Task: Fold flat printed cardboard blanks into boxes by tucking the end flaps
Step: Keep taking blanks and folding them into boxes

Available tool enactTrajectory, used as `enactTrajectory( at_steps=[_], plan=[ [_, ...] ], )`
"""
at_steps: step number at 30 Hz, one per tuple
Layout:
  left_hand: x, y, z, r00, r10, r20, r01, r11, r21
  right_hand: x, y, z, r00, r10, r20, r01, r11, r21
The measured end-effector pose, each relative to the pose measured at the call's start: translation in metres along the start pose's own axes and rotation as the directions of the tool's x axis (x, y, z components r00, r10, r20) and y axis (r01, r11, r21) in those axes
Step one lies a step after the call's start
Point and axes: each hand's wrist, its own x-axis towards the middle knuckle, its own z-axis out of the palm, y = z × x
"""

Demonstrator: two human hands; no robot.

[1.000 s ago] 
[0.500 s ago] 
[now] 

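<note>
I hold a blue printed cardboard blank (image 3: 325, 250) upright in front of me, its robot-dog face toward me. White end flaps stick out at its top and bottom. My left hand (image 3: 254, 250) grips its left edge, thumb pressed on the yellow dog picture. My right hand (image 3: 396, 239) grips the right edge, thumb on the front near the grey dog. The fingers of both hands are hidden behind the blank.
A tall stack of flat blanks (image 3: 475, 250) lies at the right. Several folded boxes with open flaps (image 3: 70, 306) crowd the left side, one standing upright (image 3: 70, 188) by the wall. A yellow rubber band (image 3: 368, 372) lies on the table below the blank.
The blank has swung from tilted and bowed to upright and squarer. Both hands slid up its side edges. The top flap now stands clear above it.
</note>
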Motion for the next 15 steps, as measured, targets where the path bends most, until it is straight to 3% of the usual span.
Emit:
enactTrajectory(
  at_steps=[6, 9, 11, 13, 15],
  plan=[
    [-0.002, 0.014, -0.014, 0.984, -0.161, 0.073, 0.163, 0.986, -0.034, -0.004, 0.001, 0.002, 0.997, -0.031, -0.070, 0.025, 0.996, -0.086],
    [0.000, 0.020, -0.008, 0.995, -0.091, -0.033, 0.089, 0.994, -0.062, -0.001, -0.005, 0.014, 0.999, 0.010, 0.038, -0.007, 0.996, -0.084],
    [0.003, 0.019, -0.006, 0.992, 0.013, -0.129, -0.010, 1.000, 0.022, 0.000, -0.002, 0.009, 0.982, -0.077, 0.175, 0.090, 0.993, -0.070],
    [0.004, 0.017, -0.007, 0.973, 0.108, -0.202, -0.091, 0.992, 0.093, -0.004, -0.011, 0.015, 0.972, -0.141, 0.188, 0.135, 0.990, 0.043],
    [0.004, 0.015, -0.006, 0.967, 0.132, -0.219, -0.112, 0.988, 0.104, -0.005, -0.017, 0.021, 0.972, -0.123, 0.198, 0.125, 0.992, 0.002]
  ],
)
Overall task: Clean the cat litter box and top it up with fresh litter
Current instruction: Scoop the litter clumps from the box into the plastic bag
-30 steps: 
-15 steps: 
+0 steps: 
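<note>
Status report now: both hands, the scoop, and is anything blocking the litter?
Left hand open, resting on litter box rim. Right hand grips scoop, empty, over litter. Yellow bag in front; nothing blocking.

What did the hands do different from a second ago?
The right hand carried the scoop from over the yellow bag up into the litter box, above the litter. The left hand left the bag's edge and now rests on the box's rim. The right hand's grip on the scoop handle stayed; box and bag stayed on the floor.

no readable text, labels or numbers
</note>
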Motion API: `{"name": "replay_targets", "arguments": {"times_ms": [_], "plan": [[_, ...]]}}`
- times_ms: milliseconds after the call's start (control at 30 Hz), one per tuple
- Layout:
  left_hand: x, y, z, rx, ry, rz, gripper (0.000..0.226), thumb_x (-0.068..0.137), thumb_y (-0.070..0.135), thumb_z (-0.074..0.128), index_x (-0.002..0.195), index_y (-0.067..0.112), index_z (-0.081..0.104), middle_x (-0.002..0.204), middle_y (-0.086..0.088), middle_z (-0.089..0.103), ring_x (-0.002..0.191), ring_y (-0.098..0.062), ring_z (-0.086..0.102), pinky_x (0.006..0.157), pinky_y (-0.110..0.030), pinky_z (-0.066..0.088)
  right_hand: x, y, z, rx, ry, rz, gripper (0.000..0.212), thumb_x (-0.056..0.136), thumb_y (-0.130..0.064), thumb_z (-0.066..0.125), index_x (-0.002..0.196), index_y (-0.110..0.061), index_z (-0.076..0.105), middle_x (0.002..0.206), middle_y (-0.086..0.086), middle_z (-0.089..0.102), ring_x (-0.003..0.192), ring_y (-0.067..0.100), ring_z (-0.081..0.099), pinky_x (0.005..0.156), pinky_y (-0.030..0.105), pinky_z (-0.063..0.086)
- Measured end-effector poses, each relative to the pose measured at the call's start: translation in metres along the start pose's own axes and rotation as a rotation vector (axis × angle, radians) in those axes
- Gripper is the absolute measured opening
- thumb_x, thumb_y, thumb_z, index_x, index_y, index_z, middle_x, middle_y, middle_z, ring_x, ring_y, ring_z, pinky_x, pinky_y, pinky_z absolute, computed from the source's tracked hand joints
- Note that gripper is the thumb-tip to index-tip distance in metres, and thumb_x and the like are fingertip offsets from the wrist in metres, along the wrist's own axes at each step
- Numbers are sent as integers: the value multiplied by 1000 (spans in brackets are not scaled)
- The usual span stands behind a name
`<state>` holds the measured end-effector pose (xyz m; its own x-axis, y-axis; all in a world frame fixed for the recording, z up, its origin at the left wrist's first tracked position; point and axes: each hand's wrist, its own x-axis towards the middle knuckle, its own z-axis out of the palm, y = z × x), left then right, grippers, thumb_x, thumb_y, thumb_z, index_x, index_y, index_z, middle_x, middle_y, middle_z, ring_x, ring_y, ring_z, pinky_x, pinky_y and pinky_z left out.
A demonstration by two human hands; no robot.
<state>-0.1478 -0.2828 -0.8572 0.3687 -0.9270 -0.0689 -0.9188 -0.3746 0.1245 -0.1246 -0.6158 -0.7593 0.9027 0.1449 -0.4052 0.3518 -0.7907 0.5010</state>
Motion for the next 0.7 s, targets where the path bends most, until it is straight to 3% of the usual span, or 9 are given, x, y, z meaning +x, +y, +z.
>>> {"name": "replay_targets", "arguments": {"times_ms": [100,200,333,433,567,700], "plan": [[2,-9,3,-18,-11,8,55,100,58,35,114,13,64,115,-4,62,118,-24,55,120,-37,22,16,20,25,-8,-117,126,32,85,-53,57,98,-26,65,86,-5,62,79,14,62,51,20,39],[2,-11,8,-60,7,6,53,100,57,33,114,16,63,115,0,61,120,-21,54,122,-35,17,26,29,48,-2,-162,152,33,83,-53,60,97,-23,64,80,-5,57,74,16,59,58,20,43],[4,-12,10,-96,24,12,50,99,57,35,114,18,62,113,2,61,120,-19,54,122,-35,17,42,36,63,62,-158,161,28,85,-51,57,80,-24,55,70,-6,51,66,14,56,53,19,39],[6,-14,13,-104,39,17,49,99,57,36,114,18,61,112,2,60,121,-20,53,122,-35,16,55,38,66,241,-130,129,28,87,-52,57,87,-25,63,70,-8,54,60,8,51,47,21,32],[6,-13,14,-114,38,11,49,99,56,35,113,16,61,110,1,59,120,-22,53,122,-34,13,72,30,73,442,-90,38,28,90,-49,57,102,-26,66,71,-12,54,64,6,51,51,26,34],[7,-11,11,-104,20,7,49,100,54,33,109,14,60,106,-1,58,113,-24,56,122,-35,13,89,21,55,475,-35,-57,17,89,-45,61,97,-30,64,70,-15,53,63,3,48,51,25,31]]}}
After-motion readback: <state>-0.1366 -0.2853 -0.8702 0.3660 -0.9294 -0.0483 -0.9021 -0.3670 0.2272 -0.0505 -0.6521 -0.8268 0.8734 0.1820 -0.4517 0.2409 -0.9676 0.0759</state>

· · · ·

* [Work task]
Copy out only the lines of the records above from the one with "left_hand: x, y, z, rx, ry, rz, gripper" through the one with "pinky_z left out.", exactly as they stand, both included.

* [Exercise output]
  left_hand: x, y, z, rx, ry, rz, gripper (0.000..0.226), thumb_x (-0.068..0.137), thumb_y (-0.070..0.135), thumb_z (-0.074..0.128), index_x (-0.002..0.195), index_y (-0.067..0.112), index_z (-0.081..0.104), middle_x (-0.002..0.204), middle_y (-0.086..0.088), middle_z (-0.089..0.103), ring_x (-0.002..0.191), ring_y (-0.098..0.062), ring_z (-0.086..0.102), pinky_x (0.006..0.157), pinky_y (-0.110..0.030), pinky_z (-0.066..0.088)
  right_hand: x, y, z, rx, ry, rz, gripper (0.000..0.212), thumb_x (-0.056..0.136), thumb_y (-0.130..0.064), thumb_z (-0.066..0.125), index_x (-0.002..0.196), index_y (-0.110..0.061), index_z (-0.076..0.105), middle_x (0.002..0.206), middle_y (-0.086..0.086), middle_z (-0.089..0.102), ring_x (-0.003..0.192), ring_y (-0.067..0.100), ring_z (-0.081..0.099), pinky_x (0.005..0.156), pinky_y (-0.030..0.105), pinky_z (-0.063..0.086)
- Measured end-effector poses, each relative to the pose measured at the call's start: translation in metres along the start pose's own axes and rotation as a rotation vector (axis × angle, radians) in those axes
- Gripper is the absolute measured opening
- thumb_x, thumb_y, thumb_z, index_x, index_y, index_z, middle_x, middle_y, middle_z, ring_x, ring_y, ring_z, pinky_x, pinky_y, pinky_z absolute, computed from the source's tracked hand joints
- Note that gripper is the thumb-tip to index-tip distance in metres, and thumb_x and the like are fingertip offsets from the wrist in metres, along the wrist's own axes at each step
- Numbers are sent as integers: the value multiplied by 1000 (spans in brackets are not scaled)
- The usual span stands behind a name
`<state>` holds the measured end-effector pose (xyz m; its own x-axis, y-axis; all in a world frame fixed for the recording, z up, its origin at the left wrist's first tracked position; point and axes: each hand's wrist, its own x-axis towards the middle knuckle, its own z-axis out of the palm, y = z × x), left then right, grippers, thumb_x, thumb_y, thumb_z, index_x, index_y, index_z, middle_x, middle_y, middle_z, ring_x, ring_y, ring_z, pinky_x, pinky_y and pinky_z left out.

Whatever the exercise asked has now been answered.